**What to produce**
The complete listing should be copied out exactly.

**Supplied data**
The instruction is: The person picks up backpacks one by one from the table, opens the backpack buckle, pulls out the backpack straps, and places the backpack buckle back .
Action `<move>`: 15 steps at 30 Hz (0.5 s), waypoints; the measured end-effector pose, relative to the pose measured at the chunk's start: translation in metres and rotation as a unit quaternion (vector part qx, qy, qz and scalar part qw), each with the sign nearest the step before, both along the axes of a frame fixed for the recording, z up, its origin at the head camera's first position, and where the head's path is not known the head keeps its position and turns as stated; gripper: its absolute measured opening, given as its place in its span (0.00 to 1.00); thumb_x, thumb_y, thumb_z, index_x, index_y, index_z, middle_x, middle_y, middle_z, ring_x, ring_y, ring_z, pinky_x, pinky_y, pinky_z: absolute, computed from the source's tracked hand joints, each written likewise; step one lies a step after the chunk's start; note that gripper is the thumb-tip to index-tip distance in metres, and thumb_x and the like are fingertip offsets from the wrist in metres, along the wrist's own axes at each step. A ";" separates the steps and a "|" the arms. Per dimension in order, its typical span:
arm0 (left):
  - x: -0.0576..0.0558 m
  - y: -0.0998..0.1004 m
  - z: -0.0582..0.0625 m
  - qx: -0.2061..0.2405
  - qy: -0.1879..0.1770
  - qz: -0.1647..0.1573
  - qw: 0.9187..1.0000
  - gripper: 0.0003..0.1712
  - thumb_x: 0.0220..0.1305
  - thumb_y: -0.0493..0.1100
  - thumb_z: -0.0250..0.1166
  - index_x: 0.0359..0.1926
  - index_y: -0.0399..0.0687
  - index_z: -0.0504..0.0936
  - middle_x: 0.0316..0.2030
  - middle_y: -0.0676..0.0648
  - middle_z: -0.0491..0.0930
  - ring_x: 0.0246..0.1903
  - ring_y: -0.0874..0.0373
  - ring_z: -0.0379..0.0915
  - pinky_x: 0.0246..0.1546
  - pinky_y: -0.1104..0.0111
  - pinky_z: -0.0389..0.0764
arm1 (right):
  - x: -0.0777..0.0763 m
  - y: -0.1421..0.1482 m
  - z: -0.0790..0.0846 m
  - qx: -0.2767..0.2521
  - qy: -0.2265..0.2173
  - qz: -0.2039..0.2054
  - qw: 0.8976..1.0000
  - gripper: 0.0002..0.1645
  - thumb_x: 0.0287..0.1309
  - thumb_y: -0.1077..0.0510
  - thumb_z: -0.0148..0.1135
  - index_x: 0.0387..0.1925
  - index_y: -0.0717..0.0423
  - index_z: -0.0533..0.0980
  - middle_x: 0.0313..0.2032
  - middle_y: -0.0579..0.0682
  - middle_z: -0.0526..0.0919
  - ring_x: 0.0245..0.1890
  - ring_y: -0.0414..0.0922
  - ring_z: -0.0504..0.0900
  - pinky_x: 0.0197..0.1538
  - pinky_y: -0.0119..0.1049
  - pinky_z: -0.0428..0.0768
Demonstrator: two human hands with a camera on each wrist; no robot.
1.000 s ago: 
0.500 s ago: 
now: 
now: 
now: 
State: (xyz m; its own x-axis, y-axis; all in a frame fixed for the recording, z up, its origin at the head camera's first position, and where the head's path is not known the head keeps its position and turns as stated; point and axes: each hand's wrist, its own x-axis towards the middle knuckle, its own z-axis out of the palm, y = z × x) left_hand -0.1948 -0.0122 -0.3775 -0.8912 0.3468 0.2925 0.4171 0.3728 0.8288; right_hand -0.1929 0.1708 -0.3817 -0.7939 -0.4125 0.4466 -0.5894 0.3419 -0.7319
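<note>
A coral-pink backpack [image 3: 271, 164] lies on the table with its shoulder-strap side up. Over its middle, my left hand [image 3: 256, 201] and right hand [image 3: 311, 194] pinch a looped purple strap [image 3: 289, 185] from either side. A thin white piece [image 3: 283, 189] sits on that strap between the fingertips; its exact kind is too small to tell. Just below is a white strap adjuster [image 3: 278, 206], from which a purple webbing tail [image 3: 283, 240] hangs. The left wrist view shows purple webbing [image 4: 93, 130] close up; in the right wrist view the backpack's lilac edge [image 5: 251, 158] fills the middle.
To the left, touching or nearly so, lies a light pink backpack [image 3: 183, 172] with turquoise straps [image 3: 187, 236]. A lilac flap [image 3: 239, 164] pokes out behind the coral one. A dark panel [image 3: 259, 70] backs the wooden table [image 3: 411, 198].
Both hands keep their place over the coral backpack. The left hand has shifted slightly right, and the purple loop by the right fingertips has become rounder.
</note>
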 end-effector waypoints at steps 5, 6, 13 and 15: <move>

**Response area**
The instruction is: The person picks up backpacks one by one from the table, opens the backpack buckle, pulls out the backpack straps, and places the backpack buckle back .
Action `<move>`: 15 steps at 30 Hz (0.5 s), waypoints; the measured end-effector pose, relative to the pose measured at the chunk's start: translation in metres and rotation as a unit quaternion (vector part qx, qy, qz and scalar part qw), each with the sign nearest the step before, both along the axes of a frame fixed for the recording, z up, its origin at the head camera's first position, and where the head's path is not known the head keeps its position and turns as stated; gripper: its absolute measured opening, given as its place in its span (0.00 to 1.00); thumb_x, thumb_y, thumb_z, index_x, index_y, index_z, middle_x, middle_y, middle_z, ring_x, ring_y, ring_z, pinky_x, pinky_y, pinky_z: absolute, computed from the source's tracked hand joints, each written likewise; step one lies a step after the chunk's start; note that gripper is the thumb-tip to index-tip distance in metres, and thumb_x and the like are fingertip offsets from the wrist in metres, along the wrist's own axes at each step. A ";" separates the steps and a "|" the arms. Per dimension in order, its typical span:
arm0 (left):
  - x: -0.0576..0.0558 m
  - y: -0.0998..0.1004 m
  - z: -0.0582..0.0625 m
  - qx: -0.2061..0.2405
  - qy: -0.1879..0.1770
  - qz: -0.1647..0.1573
  - qw: 0.9187..1.0000
  - gripper: 0.0003..0.1712
  - thumb_x: 0.0220..0.1305
  - thumb_y: -0.0493..0.1100
  - thumb_z: -0.0250..0.1166
  - index_x: 0.0359..0.1926
  - index_y: -0.0399..0.0687
  - index_z: -0.0504..0.0936
  - middle_x: 0.0316..0.2030
  - middle_y: -0.0676..0.0648
  - middle_z: -0.0491..0.0930
  - ring_x: 0.0246..0.1903
  - ring_y: -0.0874..0.0373
  - ring_z: -0.0379..0.0915
  - pinky_x: 0.0246..0.1546
  - pinky_y: -0.1104..0.0111
  - pinky_z: -0.0389..0.0764
arm1 (right):
  - x: -0.0777..0.0763 m
  - y: -0.1421..0.1482 m
  - z: -0.0790..0.0846 m
  - qx: -0.2767..0.2521
  - qy: -0.2265..0.2173
  - qz: -0.2039..0.2054
  - qw: 0.8976..1.0000
  - gripper: 0.0002..0.1645
  - thumb_x: 0.0287..0.1309
  - thumb_y: -0.1077..0.0510
  - thumb_z: -0.0148..0.1135
  - index_x: 0.0387..0.1925
  - index_y: -0.0717..0.0423
  - index_z: -0.0533..0.0980
  - middle_x: 0.0313..0.2032
  - middle_y: -0.0579..0.0682
  - middle_z: -0.0526..0.0919
  - ring_x: 0.0245..0.1890
  - ring_y: -0.0414..0.0922
  - ring_z: -0.0504..0.0900
  - pinky_x: 0.0197..0.1538
  - pinky_y: -0.0119..0.1049
  - pinky_z: -0.0428..0.0768
Demonstrator: two human hands with a camera on each wrist; no robot.
1.000 s ago: 
0.500 s ago: 
now: 
now: 
now: 
State: (xyz m; its own x-axis, y-axis; all in a frame fixed for the recording, z up, its origin at the head camera's first position, and where the head's path is not known the head keeps its position and turns as stated; point and axes: each hand's wrist, its own x-axis towards the middle knuckle, its own z-axis out of the palm, y = z × x) left_hand -0.1948 -0.0122 -0.3775 -0.8912 0.3468 0.2925 0.4171 0.3728 0.8288; right_hand -0.1929 0.1708 -0.3817 -0.7939 -0.4125 0.4466 -0.5894 0.3419 -0.7319
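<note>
A coral-pink backpack [image 3: 271, 164] lies on the table with its shoulder-strap side up. Over its middle, my left hand [image 3: 256, 201] and right hand [image 3: 311, 194] pinch a looped purple strap [image 3: 289, 185] from either side. A thin white piece [image 3: 283, 189] sits on that strap between the fingertips; its exact kind is too small to tell. Just below is a white strap adjuster [image 3: 278, 206], from which a purple webbing tail [image 3: 283, 240] hangs. The left wrist view shows purple webbing [image 4: 93, 130] close up; in the right wrist view the backpack's lilac edge [image 5: 251, 158] fills the middle.
To the left, touching or nearly so, lies a light pink backpack [image 3: 183, 172] with turquoise straps [image 3: 187, 236]. A lilac flap [image 3: 239, 164] pokes out behind the coral one. A dark panel [image 3: 259, 70] backs the wooden table [image 3: 411, 198].
Both hands keep their place over the coral backpack. The left hand has shifted slightly right, and the purple loop by the right fingertips has become rounder.
</note>
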 end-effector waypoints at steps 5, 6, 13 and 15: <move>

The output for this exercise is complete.